Le paradigme de détection d’objet introduit par Biederman et collaborateurs a certainement été l’outil le plus utilisé pour discriminer l’influence du contexte à un niveau précoce ou tardif du traitement d’identification (e.g. Biederman et al., 1982,1983 ; Boyce et al., 1989 ; Hollingworth & Henderson, 1998). La procédure utilisée par Biederman et al. (1982) était la suivante. Au début de chaque essai, une étiquette désignant un objet cible était présentée aux participants. Puis apparaissait un dessin représentant une scène pendant 150ms, suivi d’un masque comportant un indice désignant une localisation. La tâche des participants était d’indiquer si l’objet cible était apparu dans la scène à la position indicée. L’objet qui était apparu dans la localisation indicée pouvait être consistant avec la scène ou violer les attentes établies par la scène selon une ou plusieurs dimensions. Ces violations pouvaient concerner, des probabilités épisodiques de co-occurrences (consistance sémantique), des dimensions relatives à la position ou à la taille de l’objet dans la scène, à la présence ou l’absence de support, ou encore des interpositions entre les objets (si l’objet chevauchait un des objets ou était transparent), (pour des exemples, cf. Figure 6). Biederman et al. ont observé que la sensibilité de détection (d’) était meilleure quand l’objet indicé ne violait aucune contrainte imposée par la signification de la scène. Les performances (TR et réponses correctes) étaient dégradées quelle que soit la dimension de violation, mais elles l’étaient davantage lorsque la scène présentait des violations multiples (e.g. inconsistance sémantique et interposition). Puisque les violations structurales (i.e. support et interposition) n’avaient pas plus d’effet que les violations sémantiques (i.e. probabilité, position, taille), les auteurs en ont conclu que les influences contextuelles de nature sémantique devaient opérer durant l’analyse perceptive des objets. Ces résultats allaient donc en faveur du modèle du schéma perceptif de scène, suggérant une influence du contexte sur les étapes précoces du traitement perceptif d’identification (pour un résultat similaire, voir aussi Biederman et al., 1983).

Figure 6. Exemples de violations de « support » et d’ « interposition » dans l’étude Biederman et al., 1982. Adapté de Biederman et al. (1982)
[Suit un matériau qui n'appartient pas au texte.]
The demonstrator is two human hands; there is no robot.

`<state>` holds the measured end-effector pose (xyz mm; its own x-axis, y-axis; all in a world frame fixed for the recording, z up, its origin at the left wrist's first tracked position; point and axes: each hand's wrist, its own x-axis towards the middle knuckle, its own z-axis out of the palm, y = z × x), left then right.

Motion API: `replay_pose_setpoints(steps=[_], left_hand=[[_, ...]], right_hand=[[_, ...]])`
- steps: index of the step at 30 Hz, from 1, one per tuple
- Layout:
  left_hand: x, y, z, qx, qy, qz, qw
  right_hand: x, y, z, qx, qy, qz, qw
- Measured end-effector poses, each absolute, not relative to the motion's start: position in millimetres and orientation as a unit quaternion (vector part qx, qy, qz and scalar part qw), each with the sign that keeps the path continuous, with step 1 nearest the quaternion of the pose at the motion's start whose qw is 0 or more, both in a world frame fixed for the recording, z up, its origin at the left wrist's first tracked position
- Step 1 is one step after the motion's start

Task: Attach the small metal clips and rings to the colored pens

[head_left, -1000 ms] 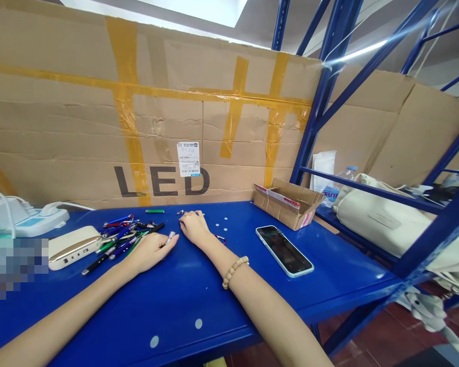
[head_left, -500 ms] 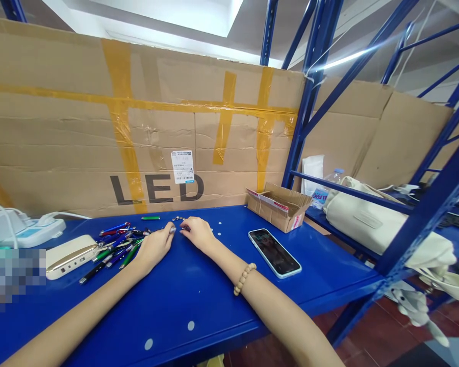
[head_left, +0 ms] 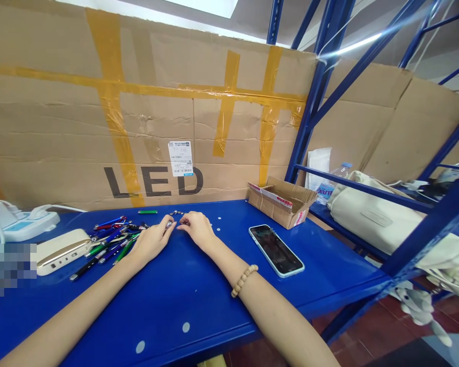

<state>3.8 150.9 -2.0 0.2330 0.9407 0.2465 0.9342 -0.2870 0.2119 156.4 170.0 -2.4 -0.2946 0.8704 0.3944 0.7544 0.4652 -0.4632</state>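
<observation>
A small silvery piece (head_left: 169, 224) sits between the thumb and fingers of the left hand (head_left: 153, 239), which is closed narrowly on it; its exact kind is too small to tell. Just beside it, the right hand (head_left: 199, 229) pinches a small dark piece (head_left: 185, 222), mostly hidden by the fingers. The two hands are near each other, apart, low over the blue bench (head_left: 168, 300). Beyond the fingertips lie tiny metal parts (head_left: 178, 212), and to their left a green pen barrel (head_left: 148, 212). A pile of pens (head_left: 112, 239) spreads beside the left hand, next to a cream power bank (head_left: 63, 252). To the right rest a smartphone (head_left: 276, 251) and, behind it, an open cardboard box (head_left: 281, 203). A large cardboard panel (head_left: 156, 122) marked LED stands along the back
</observation>
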Motion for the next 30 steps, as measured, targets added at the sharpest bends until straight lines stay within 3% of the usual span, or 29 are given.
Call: replay_pose_setpoints(steps=[8,12,18,23,30], left_hand=[[11,147,-4,0.767,0.605,0.207,0.048],[10,148,-9,0.782,0.592,0.194,0.024],[10,150,-12,0.777,0.602,0.183,0.007],[10,149,-12,0.782,0.592,0.193,0.01],[13,147,-11,0.776,0.598,0.199,0.014]], right_hand=[[153,181,-8,-0.437,-0.662,0.304,0.528],[143,177,-12,-0.372,-0.648,0.345,0.567],[143,175,-13,-0.407,-0.716,0.255,0.506],[155,174,-10,-0.505,-0.757,0.134,0.392],[160,177,-8,-0.556,-0.769,0.082,0.305]])
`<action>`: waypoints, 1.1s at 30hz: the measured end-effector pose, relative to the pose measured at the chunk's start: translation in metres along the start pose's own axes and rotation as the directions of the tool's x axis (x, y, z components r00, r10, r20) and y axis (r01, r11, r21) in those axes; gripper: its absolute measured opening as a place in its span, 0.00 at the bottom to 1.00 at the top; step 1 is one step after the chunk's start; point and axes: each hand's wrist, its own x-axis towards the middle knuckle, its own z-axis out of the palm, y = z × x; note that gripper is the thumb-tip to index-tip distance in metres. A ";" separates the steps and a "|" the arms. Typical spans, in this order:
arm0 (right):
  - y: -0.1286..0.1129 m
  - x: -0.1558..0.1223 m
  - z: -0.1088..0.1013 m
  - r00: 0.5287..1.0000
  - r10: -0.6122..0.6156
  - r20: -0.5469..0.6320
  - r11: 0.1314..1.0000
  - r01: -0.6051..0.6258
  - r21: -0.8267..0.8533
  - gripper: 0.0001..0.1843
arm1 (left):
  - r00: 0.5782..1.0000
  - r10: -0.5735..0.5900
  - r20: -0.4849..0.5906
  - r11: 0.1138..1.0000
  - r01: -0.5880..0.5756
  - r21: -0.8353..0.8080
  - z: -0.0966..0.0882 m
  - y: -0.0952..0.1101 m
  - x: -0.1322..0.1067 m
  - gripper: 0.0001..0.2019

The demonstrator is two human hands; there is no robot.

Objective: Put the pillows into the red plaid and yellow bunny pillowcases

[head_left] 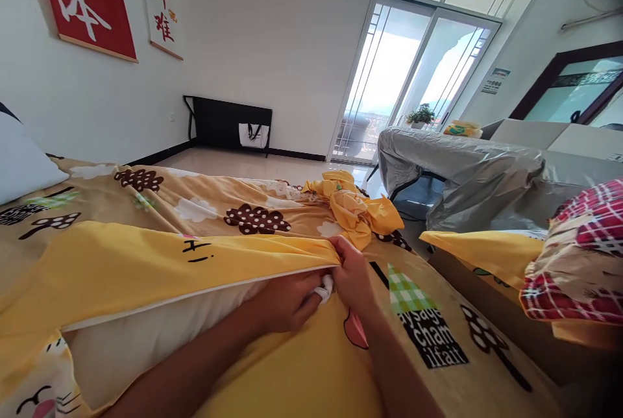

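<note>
A yellow pillowcase (146, 252), printed with "Hi" and a cat's face, lies in front of me with its side opening spread. Inside the opening a white pillow (131, 340) shows. My left hand (289, 301) reaches into that opening, its fingers closed around a bunched white corner of the pillow (326, 287). My right hand (351, 275) is closed on the pillowcase's edge at the right end of the opening, thumb on top, right beside the left hand. The left fingertips are partly hidden by the cloth.
Under the pillowcase is a patterned tan bedspread (195, 207), with a crumpled yellow cloth (350, 207) farther back. At right sits a cardboard box (467, 288) with a plaid cloth (584, 256). Beyond stand a plastic-covered sofa (462, 158) and a black folded table (219, 122).
</note>
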 end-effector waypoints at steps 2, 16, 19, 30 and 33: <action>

Les travaux de Biederman et collaborateurs ne sont toutefois pas exempts de critiques. Hollingworth et Henderson (1998) ont ainsi rapporté un ensemble de biais dans le paradigme original de détection d’objet introduit par Biederman et al. (1982). En contrôlant alors les biais de réponses et en éliminant les autres sources de biais potentiels (contrôle du taux de fausses alarmes et de l’avantage « object consistant-localisation probable »), les auteurs ne sont pas parvenus à observer un bénéfice dans la détection des objets consistants sémantiquement avec la scène par rapport aux objets inconsistants. Hollingworth et Henderson (1998) ont proposé une explication alternative aux effets de contexte : l’identification pourrait être fonctionnellement isolée de l’information contextuelle et des attentes relatives à la scène. Leur modèle d’isolation fonctionnelle stipule que le contexte n’influence pas la perception des objets, mais qu’il biaise le traitement postérieur à l’identification, tel que la génération de la réponse ou encore les stratégies de « guessing ». Par contre, une fois que la représentation d’un objet serait formée, le statut sémantique de l’objet pourrait influencer l’allocation attentionnelle visuelle et spatiale. Une étude récente de Davenport et Potter (2004) va cependant à l’encontre du modèle d’isolation fonctionnelle et montre, à partir de photographies cette fois-ci, que l’information relative à la consistance sémantique est non seulement disponible à partir d’images présentées brièvement (80ms), mais qu’en plus elle affecte la perception du contexte et l’identification des objets présents au premier plan.

Malgré les nombreux biais méthodologiques présents dans certains de ces travaux, les études portant sur l’influence du contexte dans l’identification des objets convergent vers un consensus accordant aux contextes congruents un rôle facilitateur dans l’identification des objets.